Copy the lines below as they are; omit the images they contain.

Data excerpt »

■ ■ ■ ■

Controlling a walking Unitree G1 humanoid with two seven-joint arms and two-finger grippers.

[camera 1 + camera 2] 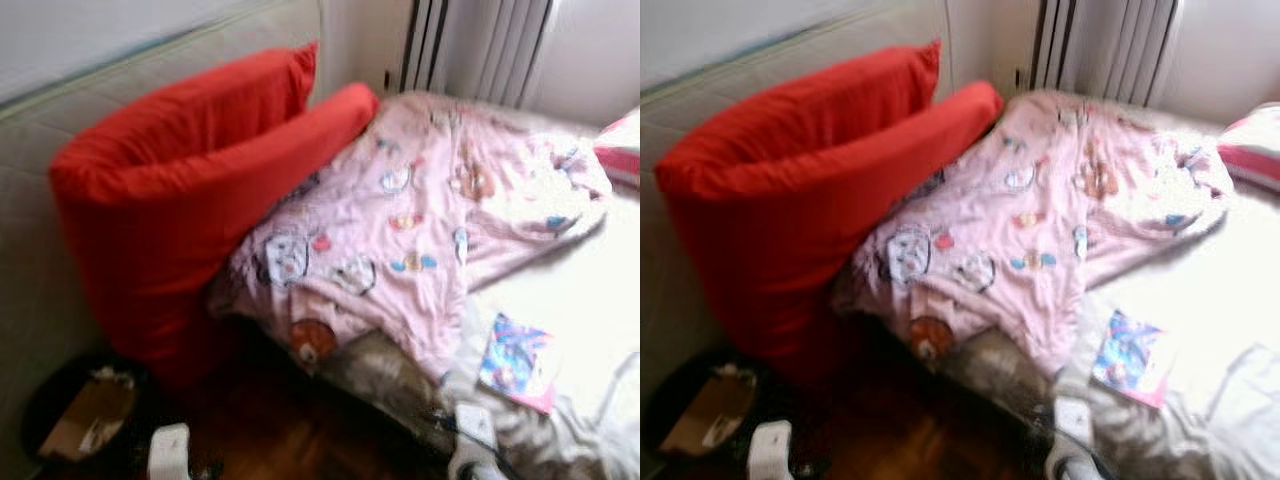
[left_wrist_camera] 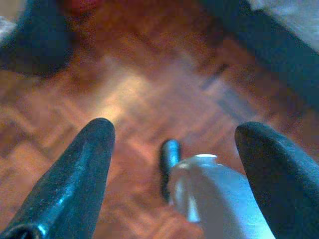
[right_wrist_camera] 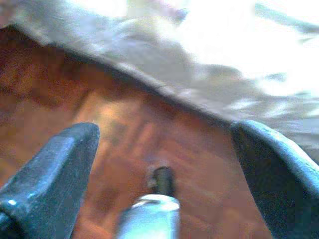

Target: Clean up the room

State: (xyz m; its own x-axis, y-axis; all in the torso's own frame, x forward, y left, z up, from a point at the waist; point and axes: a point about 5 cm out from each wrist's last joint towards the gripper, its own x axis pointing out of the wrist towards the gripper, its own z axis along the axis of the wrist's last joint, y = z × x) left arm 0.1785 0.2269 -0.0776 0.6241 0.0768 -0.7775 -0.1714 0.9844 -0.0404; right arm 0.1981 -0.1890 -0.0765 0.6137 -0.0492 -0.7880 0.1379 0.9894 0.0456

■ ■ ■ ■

Answer for this exercise »
Controlling a walking Unitree G1 humanoid with two seven-joint arms and two-finger grippers.

[camera 1 + camera 2] 
[left_wrist_camera] 
[right_wrist_camera] 

Target: Clean up the room

State: (xyz m; its own x-axis, y-axis; all in the torso's own frame, x forward, y left, z up, from a point at the waist; point and axes: a point about 5 cm out from each wrist's last joint towards the gripper, its own x axis pointing out of the wrist towards the gripper, its own z axis along the axis of the wrist's last joint, y = z × x) left arm 0.1785 0.2269 -0.0776 0.6241 0.0768 -0.7775 -0.1714 0.9844 -0.0404; right arm 0.1981 -0.1890 -0.0765 0.6137 -0.0492 -0.7880 0.1379 0.9894 0.0456

Thus the exercise is complete.